### What is expected
Please reproduce exactly the lines that begin the listing below, up to and including the line where "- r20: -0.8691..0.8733" occurs.

=== Begin Enclosure ===

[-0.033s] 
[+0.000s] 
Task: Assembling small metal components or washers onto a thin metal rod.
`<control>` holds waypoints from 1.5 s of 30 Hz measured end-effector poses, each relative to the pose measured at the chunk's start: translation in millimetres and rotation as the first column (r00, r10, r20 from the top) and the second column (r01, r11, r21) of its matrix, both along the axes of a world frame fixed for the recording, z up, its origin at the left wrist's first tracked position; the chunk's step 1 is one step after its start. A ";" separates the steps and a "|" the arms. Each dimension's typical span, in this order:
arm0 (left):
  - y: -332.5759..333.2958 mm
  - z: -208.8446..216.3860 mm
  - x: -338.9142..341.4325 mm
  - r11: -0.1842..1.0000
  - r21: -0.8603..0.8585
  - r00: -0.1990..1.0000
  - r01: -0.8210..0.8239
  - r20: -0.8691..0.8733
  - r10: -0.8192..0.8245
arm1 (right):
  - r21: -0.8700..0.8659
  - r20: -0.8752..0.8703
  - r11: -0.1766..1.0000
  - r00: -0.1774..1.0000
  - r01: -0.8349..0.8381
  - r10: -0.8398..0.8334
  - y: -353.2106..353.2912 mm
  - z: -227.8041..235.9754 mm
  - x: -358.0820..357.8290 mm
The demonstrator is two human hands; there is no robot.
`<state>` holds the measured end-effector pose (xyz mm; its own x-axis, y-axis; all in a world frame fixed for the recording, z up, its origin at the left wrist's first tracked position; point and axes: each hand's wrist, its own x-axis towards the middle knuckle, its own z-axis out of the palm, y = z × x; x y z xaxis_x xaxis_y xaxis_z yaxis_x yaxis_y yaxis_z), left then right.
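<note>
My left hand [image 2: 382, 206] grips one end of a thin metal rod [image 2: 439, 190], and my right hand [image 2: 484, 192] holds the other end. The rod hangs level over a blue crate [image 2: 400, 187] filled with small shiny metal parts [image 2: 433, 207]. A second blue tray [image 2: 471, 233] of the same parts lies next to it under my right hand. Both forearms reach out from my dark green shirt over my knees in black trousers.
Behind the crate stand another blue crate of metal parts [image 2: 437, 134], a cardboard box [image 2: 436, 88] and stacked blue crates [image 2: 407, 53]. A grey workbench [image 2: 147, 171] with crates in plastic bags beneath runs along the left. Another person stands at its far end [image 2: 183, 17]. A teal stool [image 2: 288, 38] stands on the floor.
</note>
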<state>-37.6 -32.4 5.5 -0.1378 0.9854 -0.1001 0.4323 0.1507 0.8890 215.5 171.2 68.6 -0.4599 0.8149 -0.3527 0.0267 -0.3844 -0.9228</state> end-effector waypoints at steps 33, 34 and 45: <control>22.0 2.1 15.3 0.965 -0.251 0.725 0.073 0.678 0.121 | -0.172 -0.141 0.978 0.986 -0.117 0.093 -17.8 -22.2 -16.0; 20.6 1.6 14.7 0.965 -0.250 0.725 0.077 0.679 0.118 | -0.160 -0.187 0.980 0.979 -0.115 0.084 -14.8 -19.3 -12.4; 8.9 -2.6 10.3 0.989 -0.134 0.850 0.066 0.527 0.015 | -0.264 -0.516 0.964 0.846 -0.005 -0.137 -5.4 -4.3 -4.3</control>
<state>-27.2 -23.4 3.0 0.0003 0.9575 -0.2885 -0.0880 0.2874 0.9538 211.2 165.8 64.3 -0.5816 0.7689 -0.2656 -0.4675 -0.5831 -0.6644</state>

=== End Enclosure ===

### Answer section
[-0.033s] 
[+0.000s] 
Task: Assembling small metal components or washers onto a thin metal rod.
`<control>` holds waypoints from 1.5 s of 30 Hz measured end-effector poses, each relative to the pose measured at the chunk's start: translation in millimetres and rotation as the first column (r00, r10, r20 from the top) and the second column (r01, r11, r21) of its matrix, both along the axes of a world frame fixed for the recording, z up, its origin at the left wrist's first tracked position; the chunk's step 1 is one step after its start. A ";" separates the steps and a "|" the arms. Each dimension's typical span, in this order:
arm0 (left):
  - y: -332.5759..333.2958 mm
  - z: -208.8446..216.3860 mm
  - x: -338.9142..341.4325 mm
  - r11: -0.1842..1.0000
  - r21: -0.8603..0.8585
  - r00: -0.1990..1.0000
  - r01: -0.8210..0.8239
  - r20: -0.8691..0.8733

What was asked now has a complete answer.